(Recorded information Opens)

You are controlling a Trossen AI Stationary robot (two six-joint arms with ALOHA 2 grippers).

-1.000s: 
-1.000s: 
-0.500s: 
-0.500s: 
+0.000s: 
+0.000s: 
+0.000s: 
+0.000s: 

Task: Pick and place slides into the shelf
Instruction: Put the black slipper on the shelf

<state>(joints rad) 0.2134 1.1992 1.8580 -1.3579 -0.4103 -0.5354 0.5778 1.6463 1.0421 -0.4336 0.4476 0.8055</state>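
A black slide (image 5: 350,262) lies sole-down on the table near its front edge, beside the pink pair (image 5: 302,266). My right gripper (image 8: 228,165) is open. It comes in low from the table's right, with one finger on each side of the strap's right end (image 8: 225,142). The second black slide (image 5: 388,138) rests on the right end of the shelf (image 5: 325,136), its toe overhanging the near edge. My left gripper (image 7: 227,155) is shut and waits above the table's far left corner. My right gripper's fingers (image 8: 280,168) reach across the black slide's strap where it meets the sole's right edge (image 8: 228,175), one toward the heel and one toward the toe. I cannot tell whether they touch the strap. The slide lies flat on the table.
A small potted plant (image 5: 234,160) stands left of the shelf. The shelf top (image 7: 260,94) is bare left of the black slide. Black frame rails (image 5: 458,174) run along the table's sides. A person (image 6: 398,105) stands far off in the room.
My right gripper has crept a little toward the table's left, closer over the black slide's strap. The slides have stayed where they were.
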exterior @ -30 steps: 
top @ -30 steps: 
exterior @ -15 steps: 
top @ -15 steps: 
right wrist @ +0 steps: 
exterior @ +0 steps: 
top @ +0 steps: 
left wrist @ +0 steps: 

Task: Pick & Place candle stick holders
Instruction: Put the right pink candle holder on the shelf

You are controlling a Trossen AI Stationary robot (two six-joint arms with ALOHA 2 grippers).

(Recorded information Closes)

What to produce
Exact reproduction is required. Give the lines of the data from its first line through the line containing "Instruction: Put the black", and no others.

Task result
You are controlling a Trossen AI Stationary robot (two six-joint arms with ALOHA 2 grippers).

-1.000s: 
-1.000s: 
-0.500s: 
-0.500s: 
+0.000s: 
+0.000s: 
+0.000s: 
+0.000s: 

Task: Pick and place slides into the shelf
Instruction: Put the black slipper on the shelf

No more output is needed here.